**Problem details:**
Repeat the data exactly as it stands.

■ ■ ■ ■

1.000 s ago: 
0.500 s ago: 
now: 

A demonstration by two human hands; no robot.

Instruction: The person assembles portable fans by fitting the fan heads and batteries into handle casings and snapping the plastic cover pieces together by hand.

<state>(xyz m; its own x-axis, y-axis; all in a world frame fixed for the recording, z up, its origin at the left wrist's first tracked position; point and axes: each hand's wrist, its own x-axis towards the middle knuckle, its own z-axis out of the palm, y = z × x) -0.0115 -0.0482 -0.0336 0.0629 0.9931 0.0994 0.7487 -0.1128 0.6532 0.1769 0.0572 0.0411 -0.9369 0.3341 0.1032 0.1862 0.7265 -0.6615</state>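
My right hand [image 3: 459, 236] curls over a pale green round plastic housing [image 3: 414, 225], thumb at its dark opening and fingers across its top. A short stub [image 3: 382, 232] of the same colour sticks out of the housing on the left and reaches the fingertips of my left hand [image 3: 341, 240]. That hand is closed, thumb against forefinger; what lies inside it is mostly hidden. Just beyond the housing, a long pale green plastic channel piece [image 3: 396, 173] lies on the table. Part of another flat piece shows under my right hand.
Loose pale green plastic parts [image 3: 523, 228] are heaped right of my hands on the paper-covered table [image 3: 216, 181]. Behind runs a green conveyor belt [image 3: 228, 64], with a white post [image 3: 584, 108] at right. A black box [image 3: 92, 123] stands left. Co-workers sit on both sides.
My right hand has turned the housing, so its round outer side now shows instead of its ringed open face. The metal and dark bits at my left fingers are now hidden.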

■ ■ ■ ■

**Your solution:**
1.000 s ago: 
0.500 s ago: 
now: 

A demonstration by two human hands; no robot.

Instruction: The person assembles portable fans by fitting the fan heads and batteries into handle casings and snapping the plastic cover pieces together by hand.

<state>(xyz m; its own x-axis, y-axis; all in a world frame fixed for the recording, z up, its origin at the left wrist's first tracked position; point and axes: each hand's wrist, its own x-axis towards the middle knuckle, its own z-axis out of the palm, y = z × x) -0.0115 -0.0482 -0.0336 0.0629 0.9931 0.0994 0.7487 -0.1128 0.6532 0.1769 0.0572 0.0411 -0.9369 0.3341 0.1032 0.1862 0.7265 -0.6615</state>
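My right hand [image 3: 459, 236] curls over a pale green round plastic housing [image 3: 414, 225], thumb at its dark opening and fingers across its top. A short stub [image 3: 382, 232] of the same colour sticks out of the housing on the left and reaches the fingertips of my left hand [image 3: 341, 240]. That hand is closed, thumb against forefinger; what lies inside it is mostly hidden. Just beyond the housing, a long pale green plastic channel piece [image 3: 396, 173] lies on the table. Part of another flat piece shows under my right hand.
Loose pale green plastic parts [image 3: 523, 228] are heaped right of my hands on the paper-covered table [image 3: 216, 181]. Behind runs a green conveyor belt [image 3: 228, 64], with a white post [image 3: 584, 108] at right. A black box [image 3: 92, 123] stands left. Co-workers sit on both sides.
My right hand has turned the housing, so its round outer side now shows instead of its ringed open face. The metal and dark bits at my left fingers are now hidden.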

There's nothing else to the answer.